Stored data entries

──────────────────────────────

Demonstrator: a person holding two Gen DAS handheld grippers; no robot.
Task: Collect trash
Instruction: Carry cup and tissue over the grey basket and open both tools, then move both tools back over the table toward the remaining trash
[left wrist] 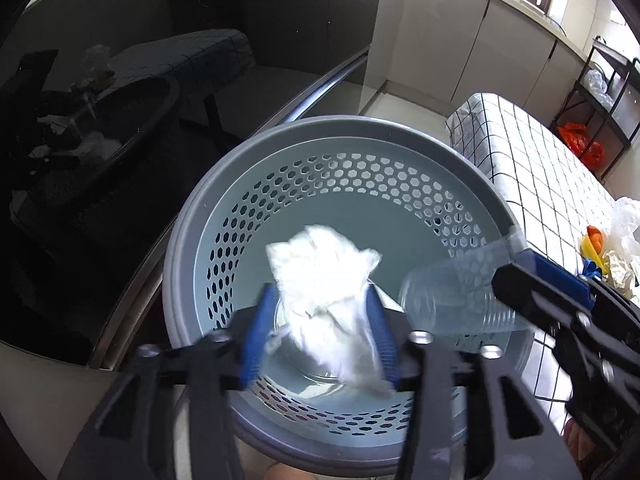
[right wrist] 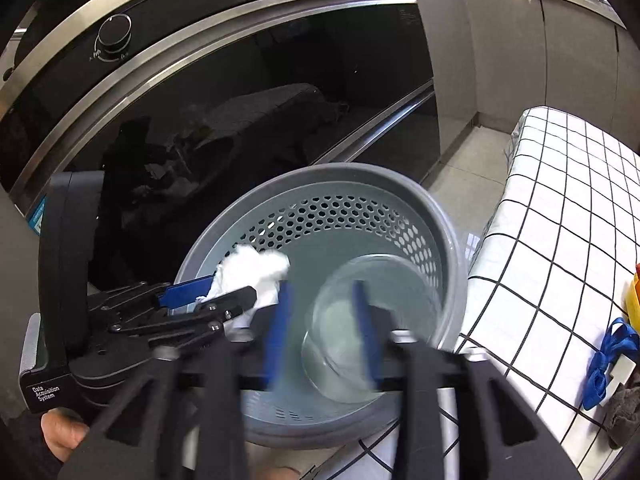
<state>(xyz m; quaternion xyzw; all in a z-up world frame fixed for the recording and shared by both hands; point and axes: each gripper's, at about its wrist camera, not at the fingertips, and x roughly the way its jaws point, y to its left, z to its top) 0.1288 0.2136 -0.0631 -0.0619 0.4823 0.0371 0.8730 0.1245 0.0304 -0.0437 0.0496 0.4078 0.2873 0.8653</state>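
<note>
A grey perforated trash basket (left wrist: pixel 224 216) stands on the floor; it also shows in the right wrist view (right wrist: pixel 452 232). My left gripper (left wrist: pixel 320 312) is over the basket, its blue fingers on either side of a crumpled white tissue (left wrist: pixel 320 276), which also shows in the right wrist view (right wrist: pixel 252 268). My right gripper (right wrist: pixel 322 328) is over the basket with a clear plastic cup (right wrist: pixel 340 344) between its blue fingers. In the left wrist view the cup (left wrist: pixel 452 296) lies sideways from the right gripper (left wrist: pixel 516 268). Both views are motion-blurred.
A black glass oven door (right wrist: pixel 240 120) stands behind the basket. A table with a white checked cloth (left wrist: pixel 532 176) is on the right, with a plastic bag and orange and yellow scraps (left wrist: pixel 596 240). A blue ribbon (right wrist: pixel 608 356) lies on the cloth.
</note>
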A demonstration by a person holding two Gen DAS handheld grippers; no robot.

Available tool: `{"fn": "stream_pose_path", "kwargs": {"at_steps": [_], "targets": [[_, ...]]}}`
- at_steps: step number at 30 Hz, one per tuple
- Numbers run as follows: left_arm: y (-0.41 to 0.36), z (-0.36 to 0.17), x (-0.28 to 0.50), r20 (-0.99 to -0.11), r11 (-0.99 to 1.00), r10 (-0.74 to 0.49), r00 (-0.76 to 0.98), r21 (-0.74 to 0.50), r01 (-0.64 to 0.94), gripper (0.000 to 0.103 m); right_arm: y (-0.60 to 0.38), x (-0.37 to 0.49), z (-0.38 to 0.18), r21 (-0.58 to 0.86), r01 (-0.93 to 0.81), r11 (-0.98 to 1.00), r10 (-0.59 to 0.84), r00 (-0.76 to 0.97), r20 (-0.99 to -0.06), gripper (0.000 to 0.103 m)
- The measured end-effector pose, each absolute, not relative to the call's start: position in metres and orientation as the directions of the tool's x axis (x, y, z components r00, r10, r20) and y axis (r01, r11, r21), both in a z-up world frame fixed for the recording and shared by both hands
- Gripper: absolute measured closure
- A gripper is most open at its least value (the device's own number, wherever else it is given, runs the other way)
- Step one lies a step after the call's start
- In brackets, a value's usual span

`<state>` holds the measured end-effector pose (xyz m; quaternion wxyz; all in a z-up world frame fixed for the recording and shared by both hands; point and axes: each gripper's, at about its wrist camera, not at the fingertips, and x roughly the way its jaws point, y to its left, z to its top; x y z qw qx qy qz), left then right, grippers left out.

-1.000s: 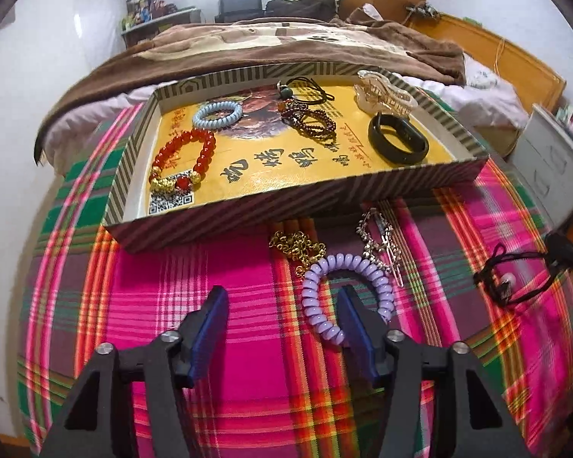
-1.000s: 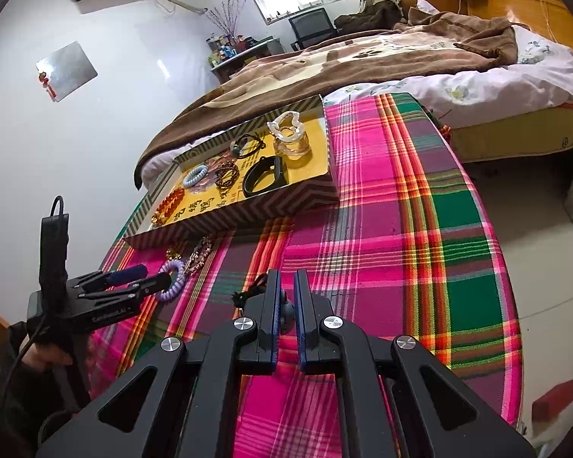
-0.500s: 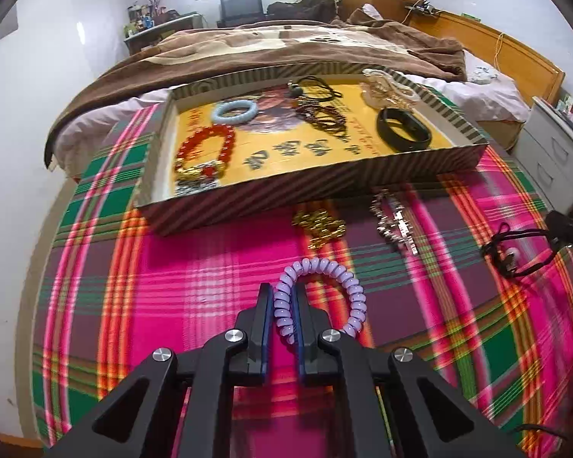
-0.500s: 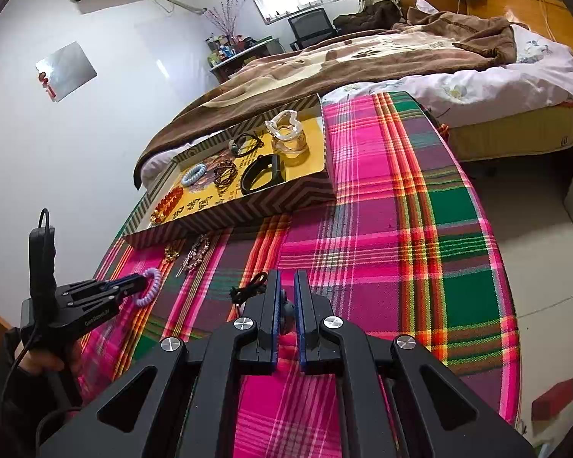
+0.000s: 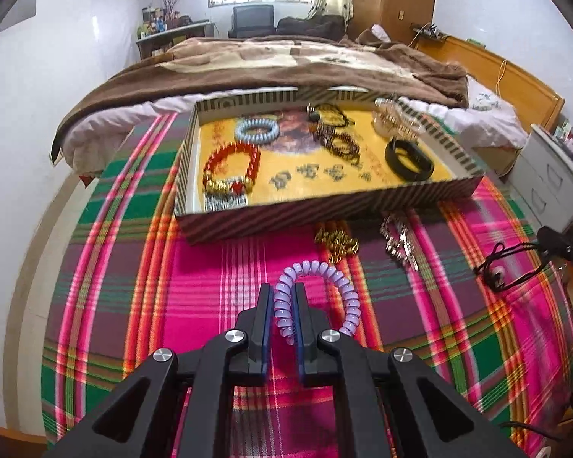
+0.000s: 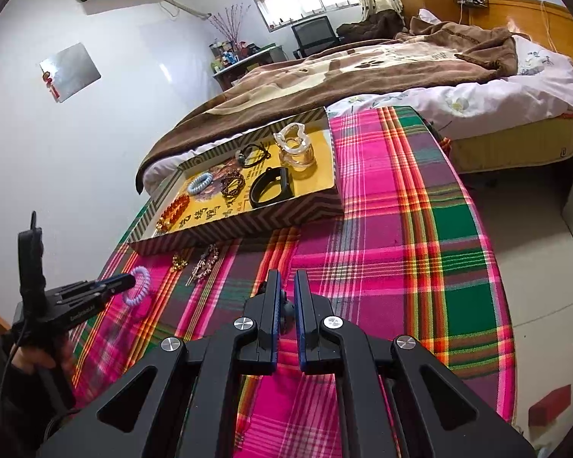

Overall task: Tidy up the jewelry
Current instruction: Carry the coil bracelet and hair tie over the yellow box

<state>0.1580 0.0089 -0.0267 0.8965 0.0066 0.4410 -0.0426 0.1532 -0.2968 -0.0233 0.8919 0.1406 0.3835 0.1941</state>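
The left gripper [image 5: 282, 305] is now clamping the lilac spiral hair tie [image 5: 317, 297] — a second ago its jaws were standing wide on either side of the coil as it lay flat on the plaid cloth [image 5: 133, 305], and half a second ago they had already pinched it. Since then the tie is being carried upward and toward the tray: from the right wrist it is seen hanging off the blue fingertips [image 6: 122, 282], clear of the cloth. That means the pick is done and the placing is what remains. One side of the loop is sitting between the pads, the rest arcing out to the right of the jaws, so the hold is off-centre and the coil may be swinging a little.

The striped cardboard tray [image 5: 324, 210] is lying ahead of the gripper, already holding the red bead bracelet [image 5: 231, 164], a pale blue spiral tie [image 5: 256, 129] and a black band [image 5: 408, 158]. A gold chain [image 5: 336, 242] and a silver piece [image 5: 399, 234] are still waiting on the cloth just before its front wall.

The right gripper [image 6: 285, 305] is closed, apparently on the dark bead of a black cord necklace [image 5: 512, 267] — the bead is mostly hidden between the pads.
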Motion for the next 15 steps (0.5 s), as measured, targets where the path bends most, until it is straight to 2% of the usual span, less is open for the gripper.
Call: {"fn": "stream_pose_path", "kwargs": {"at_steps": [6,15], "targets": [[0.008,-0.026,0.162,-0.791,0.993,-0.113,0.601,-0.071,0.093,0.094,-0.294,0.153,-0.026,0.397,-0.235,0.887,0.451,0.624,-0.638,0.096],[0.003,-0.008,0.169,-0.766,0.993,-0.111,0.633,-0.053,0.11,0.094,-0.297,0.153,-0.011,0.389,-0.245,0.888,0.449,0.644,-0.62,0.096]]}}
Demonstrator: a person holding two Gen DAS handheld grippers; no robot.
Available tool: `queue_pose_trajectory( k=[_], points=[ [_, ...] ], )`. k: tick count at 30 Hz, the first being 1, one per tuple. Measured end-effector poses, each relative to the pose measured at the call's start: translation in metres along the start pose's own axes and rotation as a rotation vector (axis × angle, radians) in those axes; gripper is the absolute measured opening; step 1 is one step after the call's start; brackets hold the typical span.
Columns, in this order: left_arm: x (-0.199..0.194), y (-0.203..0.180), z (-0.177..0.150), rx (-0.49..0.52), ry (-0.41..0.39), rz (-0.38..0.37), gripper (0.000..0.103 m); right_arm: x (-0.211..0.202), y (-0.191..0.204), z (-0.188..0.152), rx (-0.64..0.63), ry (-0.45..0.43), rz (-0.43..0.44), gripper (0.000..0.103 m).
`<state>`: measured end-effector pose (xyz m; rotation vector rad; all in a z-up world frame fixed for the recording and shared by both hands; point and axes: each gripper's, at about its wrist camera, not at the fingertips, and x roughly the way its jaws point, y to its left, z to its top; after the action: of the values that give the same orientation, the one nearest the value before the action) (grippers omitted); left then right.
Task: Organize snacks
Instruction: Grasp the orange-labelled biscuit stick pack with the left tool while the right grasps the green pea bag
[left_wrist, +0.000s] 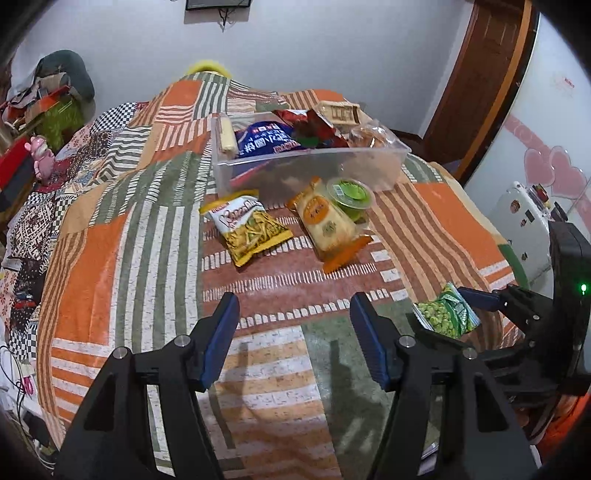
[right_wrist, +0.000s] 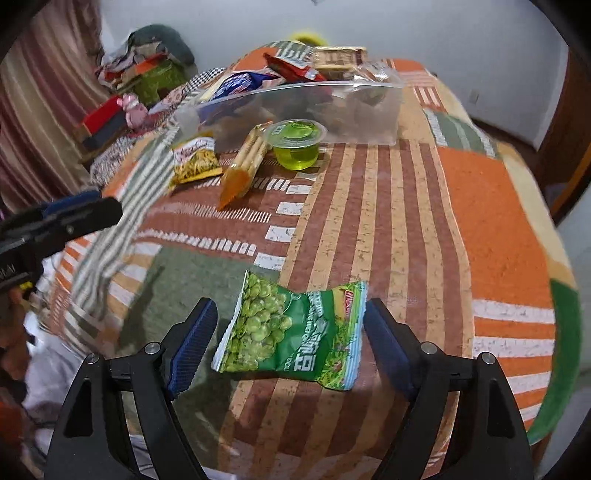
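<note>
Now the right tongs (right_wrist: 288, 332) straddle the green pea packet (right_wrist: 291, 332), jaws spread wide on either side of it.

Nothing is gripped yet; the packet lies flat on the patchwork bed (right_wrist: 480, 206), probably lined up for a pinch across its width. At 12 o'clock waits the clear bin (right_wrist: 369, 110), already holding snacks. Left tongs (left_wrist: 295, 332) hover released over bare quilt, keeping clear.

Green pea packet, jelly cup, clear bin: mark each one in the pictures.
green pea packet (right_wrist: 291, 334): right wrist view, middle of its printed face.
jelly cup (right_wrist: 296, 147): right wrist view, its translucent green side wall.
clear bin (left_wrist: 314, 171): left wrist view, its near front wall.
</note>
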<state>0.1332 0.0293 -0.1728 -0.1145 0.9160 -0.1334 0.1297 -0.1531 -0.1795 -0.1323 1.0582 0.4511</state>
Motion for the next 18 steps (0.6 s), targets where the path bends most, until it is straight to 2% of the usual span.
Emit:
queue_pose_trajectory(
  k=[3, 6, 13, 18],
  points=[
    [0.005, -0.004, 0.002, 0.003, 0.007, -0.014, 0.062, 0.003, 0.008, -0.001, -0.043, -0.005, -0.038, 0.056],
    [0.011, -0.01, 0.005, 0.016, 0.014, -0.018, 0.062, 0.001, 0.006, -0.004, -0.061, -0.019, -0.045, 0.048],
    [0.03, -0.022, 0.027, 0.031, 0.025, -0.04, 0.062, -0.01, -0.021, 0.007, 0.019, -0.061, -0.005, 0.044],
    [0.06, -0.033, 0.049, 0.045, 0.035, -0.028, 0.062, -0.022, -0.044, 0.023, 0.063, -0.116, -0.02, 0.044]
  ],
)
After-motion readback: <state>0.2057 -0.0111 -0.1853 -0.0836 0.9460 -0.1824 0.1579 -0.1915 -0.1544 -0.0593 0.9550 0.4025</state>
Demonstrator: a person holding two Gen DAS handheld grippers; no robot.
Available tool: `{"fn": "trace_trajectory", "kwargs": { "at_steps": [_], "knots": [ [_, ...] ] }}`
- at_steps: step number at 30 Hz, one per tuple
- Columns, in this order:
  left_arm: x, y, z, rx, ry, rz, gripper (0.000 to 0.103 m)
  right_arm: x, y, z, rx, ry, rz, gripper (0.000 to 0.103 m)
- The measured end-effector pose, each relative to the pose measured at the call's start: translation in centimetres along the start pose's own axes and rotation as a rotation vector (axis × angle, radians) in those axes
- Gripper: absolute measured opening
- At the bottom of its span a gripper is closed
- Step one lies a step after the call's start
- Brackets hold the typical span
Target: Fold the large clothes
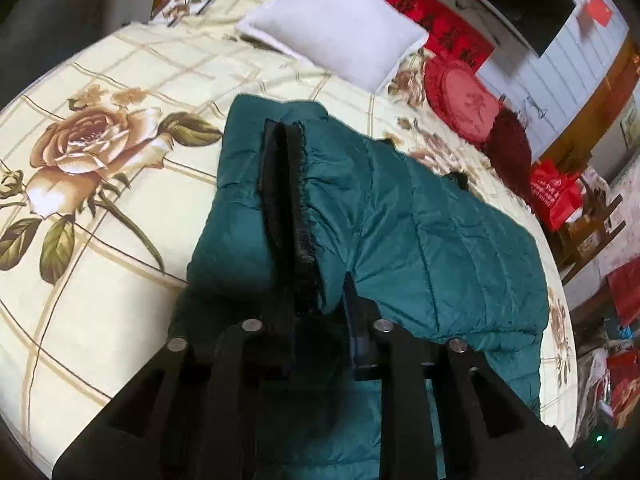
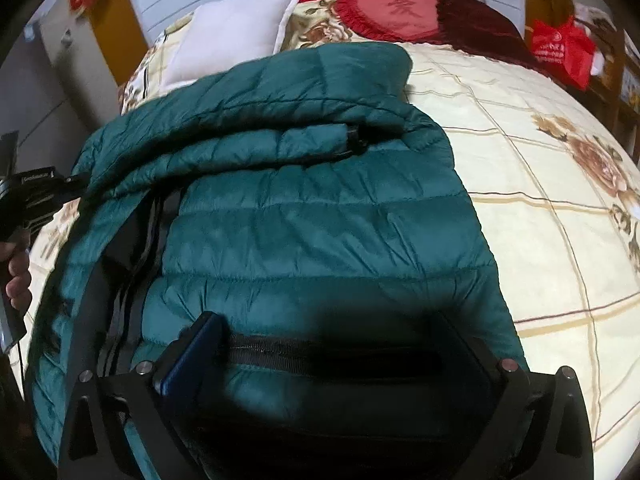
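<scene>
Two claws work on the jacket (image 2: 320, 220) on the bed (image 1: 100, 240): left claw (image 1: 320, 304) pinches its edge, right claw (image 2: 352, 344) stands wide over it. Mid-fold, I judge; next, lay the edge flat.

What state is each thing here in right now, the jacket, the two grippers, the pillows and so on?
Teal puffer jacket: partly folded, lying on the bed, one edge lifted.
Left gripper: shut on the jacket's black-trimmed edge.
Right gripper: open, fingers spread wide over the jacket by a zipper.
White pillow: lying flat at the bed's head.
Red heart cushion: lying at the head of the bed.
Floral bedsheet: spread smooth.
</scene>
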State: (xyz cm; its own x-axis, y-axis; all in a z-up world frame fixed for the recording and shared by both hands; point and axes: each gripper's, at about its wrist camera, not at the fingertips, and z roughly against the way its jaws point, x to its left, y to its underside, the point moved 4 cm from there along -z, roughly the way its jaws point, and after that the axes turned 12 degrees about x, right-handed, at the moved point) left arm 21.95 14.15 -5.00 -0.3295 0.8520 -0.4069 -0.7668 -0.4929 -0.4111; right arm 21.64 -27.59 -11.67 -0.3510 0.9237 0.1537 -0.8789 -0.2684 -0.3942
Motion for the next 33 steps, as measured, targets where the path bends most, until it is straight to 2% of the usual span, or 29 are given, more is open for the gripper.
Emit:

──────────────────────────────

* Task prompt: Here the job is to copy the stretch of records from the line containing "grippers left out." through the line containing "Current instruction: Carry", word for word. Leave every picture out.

* Result of this task:
`<state>` holds the measured end-effector pose (xyz m; quaternion wxyz; all in a z-up world frame fixed for the recording and shared by both hands; point and axes: each gripper's, at about its wrist camera, not at the fingertips, and x roughly the way its jaws point, y to its left, z to its top; x y z qw qx qy qz), left then right, grippers left out.

-1.000s: 
-1.000s: 
-0.500s: 
-0.500s: 
+0.000s: 
+0.000s: 

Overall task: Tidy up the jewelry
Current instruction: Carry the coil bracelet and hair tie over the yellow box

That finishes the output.